Land use

  • Cropland and grassland account for just over half of land use

    Agricultural land use predominates in Flanders: slightly more than half of the surface area of the Flemish Region in 2016 was in use as arable or grassland. This also includes ‘natural grassland’ that is not used for agriculture, even though it only forms a small proportion of the total area of grassland. Just over 10% of Flanders is wooded. 


    Land use refers to the actual use of the land for specific activities or crops, such as arable farming, grass cultivation, but also housing, industry, services and recreation, which may differ from the legal purpose of these lands. Land may be legally designated as a residential area, but actually be used as grassland or arable land. 
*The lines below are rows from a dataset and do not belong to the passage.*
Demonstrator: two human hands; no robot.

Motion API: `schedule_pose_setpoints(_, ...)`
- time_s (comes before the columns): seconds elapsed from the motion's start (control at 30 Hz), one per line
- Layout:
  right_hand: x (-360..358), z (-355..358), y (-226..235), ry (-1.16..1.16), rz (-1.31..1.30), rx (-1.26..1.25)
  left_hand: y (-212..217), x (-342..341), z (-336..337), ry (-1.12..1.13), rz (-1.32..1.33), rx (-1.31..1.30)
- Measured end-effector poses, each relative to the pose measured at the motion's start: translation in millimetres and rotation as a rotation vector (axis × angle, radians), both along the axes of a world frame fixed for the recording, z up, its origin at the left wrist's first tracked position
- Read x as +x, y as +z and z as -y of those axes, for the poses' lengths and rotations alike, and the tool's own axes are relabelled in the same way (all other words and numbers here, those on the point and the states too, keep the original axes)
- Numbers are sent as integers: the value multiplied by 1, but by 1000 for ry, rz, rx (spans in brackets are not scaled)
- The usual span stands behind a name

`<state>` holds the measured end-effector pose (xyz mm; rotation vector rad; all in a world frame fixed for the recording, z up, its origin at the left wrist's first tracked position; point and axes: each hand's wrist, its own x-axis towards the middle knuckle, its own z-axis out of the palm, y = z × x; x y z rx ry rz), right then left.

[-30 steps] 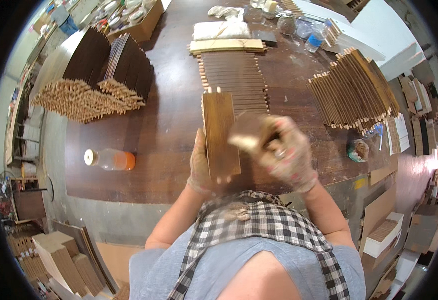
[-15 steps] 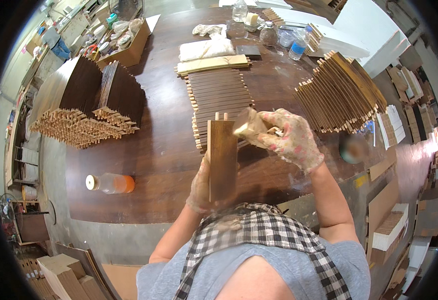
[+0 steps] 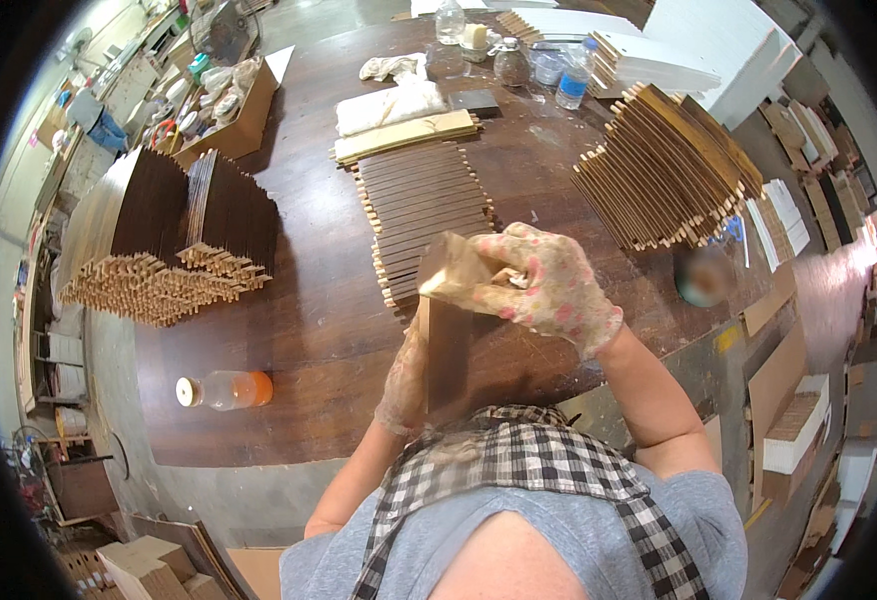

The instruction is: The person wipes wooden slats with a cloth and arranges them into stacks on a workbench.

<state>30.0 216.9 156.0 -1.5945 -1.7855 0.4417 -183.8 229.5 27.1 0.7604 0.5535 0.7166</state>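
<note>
Ahead of the right hand [image 3: 549,290], the way is blocked by a row of wooden slats [image 3: 424,205] laid flat on the surface [image 3: 309,330]. To its right, passage is barred by a leaning stack of slatted panels [image 3: 674,170]. Left of the left hand [image 3: 404,375], a broad bare stretch is left open, bounded only by a lying orange bottle [image 3: 227,390] and, farther off, a pile of dark panels [image 3: 174,240].

One head-worn fisheye view looks steeply down from just above the person's chest, facing forward over the table [image 3: 319,330]
</note>
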Motion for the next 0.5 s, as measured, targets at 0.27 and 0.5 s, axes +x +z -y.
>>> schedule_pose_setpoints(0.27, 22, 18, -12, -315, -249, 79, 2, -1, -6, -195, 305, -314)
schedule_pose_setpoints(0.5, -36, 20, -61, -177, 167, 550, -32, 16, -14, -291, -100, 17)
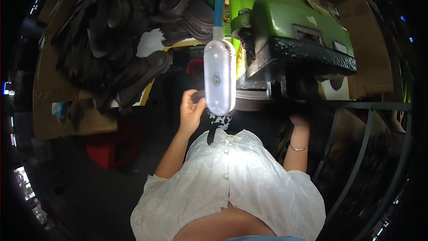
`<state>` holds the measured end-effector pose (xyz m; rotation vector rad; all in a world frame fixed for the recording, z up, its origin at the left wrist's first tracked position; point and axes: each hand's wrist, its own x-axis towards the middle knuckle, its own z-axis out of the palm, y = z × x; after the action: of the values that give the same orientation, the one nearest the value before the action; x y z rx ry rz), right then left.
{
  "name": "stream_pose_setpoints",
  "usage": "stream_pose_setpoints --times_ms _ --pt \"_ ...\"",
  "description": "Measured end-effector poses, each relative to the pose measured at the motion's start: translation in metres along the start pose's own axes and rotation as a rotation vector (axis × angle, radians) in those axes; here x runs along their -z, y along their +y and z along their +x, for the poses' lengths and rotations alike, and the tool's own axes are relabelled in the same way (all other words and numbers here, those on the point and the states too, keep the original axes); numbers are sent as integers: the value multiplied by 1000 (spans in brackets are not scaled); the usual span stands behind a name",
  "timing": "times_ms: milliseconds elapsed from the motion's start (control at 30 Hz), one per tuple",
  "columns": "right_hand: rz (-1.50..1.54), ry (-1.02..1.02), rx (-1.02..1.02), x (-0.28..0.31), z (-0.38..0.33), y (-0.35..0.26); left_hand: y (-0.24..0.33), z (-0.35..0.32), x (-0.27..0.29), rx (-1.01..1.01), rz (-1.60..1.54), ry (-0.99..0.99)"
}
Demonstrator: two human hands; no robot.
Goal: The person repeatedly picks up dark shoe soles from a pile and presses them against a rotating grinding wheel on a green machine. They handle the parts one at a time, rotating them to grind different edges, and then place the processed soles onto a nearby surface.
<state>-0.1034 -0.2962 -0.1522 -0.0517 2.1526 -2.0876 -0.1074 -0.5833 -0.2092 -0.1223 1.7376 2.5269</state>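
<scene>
Dim workshop, green machine (290, 22) ahead. My left hand (191, 111) pinches thin flexible grey sole (249, 100) edge; right hand (299, 120) hidden, grip unclear.

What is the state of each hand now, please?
Left hand: closed on a flat dark piece.
Right hand: mostly hidden under the green machine; cannot be told.

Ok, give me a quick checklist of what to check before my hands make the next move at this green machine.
1. Left hand grips the flat dark piece: ok, fingers curl at its end.
2. Right hand placement: cannot tell, hidden in shadow under the green machine.
3. Lamp lights the work: ok, lit, though it blocks part of the view.
4. Bracelet away from the machine: ok, on the wrist below it.
5. Pile of dark cut pieces steady: cannot tell.
</scene>
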Motion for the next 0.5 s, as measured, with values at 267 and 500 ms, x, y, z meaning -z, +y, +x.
stream_pose_setpoints --times_ms 267,500 --pt "-76 -393 -264 -51 -44 98 13 6 -81 -50 261 -185" --pt "-106 -506 -274 -18 -62 72 30 16 -84 -104 170 -198"
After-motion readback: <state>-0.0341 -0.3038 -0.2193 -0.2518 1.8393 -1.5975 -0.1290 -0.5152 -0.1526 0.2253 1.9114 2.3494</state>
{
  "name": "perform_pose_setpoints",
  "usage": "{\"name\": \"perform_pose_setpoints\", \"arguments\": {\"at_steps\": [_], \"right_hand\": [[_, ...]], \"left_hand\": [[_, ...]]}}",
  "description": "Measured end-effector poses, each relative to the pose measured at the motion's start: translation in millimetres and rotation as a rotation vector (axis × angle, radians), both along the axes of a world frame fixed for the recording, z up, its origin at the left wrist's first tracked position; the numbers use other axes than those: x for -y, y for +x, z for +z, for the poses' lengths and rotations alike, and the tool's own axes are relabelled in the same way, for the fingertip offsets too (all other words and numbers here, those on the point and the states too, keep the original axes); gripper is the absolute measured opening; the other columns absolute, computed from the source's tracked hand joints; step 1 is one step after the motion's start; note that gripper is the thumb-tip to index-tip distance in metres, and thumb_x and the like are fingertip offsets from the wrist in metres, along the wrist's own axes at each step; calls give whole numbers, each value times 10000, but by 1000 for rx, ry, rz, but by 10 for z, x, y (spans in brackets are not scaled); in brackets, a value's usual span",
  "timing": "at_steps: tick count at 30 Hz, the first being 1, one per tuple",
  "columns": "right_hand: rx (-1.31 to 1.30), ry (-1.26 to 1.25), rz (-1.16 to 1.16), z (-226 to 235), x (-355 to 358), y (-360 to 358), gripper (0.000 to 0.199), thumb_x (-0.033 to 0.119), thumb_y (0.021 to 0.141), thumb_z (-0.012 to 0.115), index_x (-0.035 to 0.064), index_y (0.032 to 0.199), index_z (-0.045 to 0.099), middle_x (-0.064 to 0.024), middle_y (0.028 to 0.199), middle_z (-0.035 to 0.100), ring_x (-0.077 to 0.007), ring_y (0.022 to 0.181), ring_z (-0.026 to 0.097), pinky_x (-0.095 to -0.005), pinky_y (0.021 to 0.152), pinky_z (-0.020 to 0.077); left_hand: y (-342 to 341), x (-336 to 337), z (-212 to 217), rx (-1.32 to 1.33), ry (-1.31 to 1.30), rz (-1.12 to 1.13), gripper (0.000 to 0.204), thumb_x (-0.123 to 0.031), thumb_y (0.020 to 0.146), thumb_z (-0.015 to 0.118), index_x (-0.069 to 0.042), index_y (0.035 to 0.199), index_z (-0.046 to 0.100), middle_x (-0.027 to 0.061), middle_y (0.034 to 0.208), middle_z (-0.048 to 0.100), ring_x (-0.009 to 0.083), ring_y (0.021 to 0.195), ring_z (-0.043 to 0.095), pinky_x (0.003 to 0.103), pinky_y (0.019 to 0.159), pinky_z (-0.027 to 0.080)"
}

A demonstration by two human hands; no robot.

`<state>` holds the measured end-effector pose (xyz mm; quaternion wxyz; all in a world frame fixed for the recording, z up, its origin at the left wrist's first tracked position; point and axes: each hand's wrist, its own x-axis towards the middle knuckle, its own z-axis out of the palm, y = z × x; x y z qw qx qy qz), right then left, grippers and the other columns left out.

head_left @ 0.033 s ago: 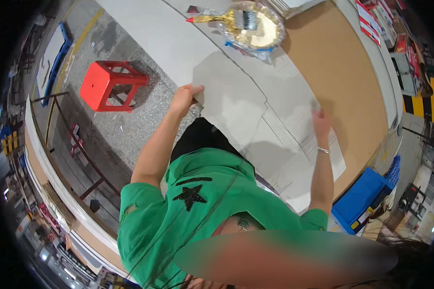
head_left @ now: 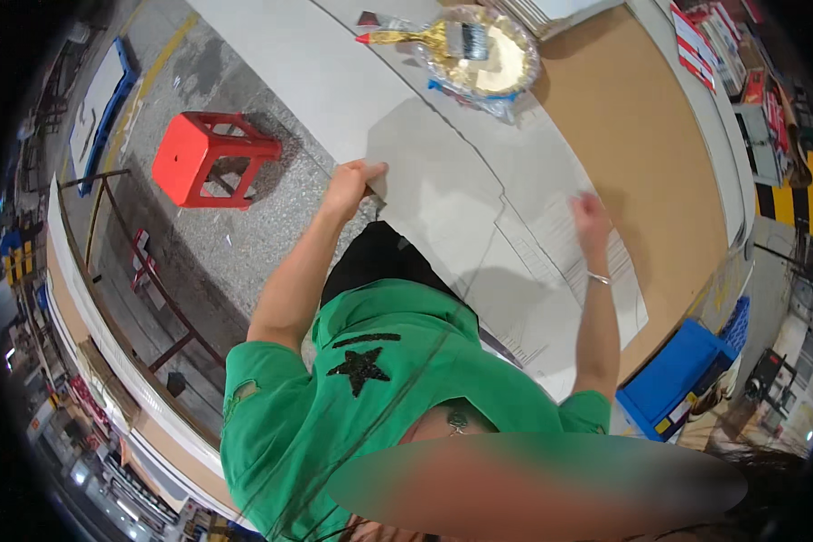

    Between 2013 and 2016, the largest shifts in the use of land can be found in the decline of grassland (-0.8 percentage points) and the relative increase of the ‘residential’ area (+0.3 percentage points). 

  • Use of land for housing varies per municipality from 3% to 42%

    13% of the surface area in the whole Flemish Region is occupied by houses and gardens. This percentage varies considerably from one municipality to another. The highest percentage was noted in Kraainem (42%), the lowest in Voeren (3%). 


    In 42 municipalities, more than one fifth of the surface area is used for housing. These are mainly municipalities in the periphery of Brussels and Antwerp. Of the 13 central cities, this is only the case in Leuven (23%) and Roeselare (22%). In the Westhoek and South Limburg, the use of land for housing is low and fluctuates between 5% and 10%. This is also the case in a number of municipalities bordering on the Netherlands. 


Department of Environment and Spatial Development: Land use and settlement area - situation 2016 


Central cities: as part of its urban policy, the Flemish government designated 13 'central cities'. These are Aalst, Antwerp, Bruges, Genk, Ghent, Hasselt, Kortrijk, Leuven, Mechelen, Ostend, Roeselare, Sint-Niklaas and Turnhout.